Money Makers (1960)
M/S of two men sitting at tables in an office; they both have drawing boards before them and are designing bank notes, with art materials beside them. M/S over the shoulder of one of the men as he uses some dividers to measure something on a master copy, then picks up a paintbrush; C/U as he paints in part of the design on a (Spanish?) banknote using a magnifying glass.
Commentator tells us that this is "a firm of security printers in the City of London where a large proportion of the world's supply of new banknotes is produced"; (the firm is not mentioned by name but notes on file say it is Morris Waterlow and Sons in Worship Street, London). C/U of a portrait of Queen Elizabeth II panning left to show a steel engraving of the picture. Portraits are apparently used so much on banknotes because they are harder to forge. M/Ss and C/U of a man working on the engraving, called a steel die.
M/Ss and C/Us as we see the the design being embossed on a softened steel cylinder, being rolled back and forth on a transfer press. The cylinder is later hardened and we see it being rolled onto a large plate, to create rows of the design; the plate is then used for the actual printing on sheets.

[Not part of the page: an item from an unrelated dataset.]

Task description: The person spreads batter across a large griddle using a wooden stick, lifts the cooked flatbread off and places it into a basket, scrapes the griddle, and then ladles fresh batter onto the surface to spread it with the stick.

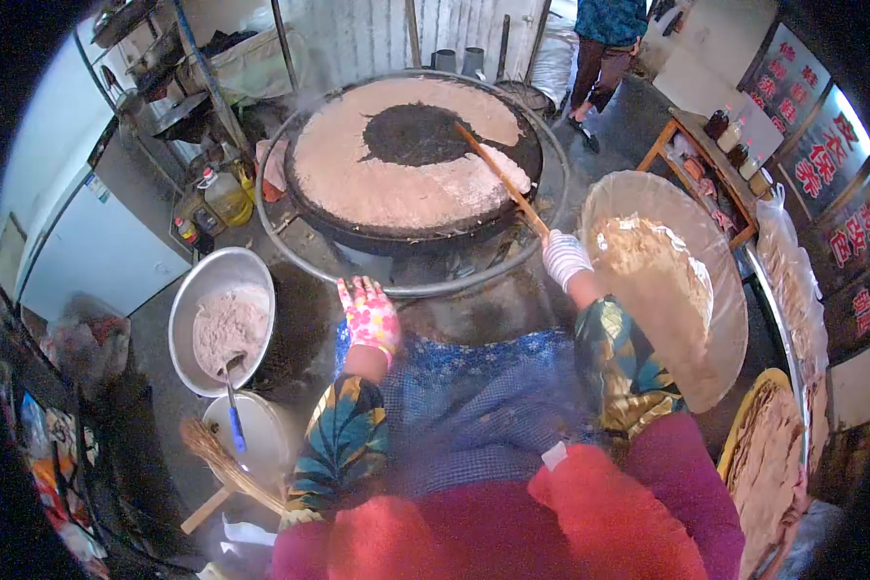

M/Ss and C/Us of the printing machinery; we see sheets of banknotes passing through; a man takes a sheet from a pile collected at the end of the process and holds it up to the light to look at it.
M/S of a woman checking through huge wads of sheets of banknotes; she takes one out and in C/Us we see a double impression has been printed in one corner of a note. M/S and C/Us of another woman flipping through wads of single notes, checking for mistakes such as the wrong margin width. M/Ss of a man throwing wads of bad notes into it; C/Us of a security man indicating to him which bundles should be burnt. The man throws whole sheet of 'money' into the fire as the security man makes notes on a clipboard.
Note: there are extensive notes on file on the processes shown in the film. Cuts exist - see separate record.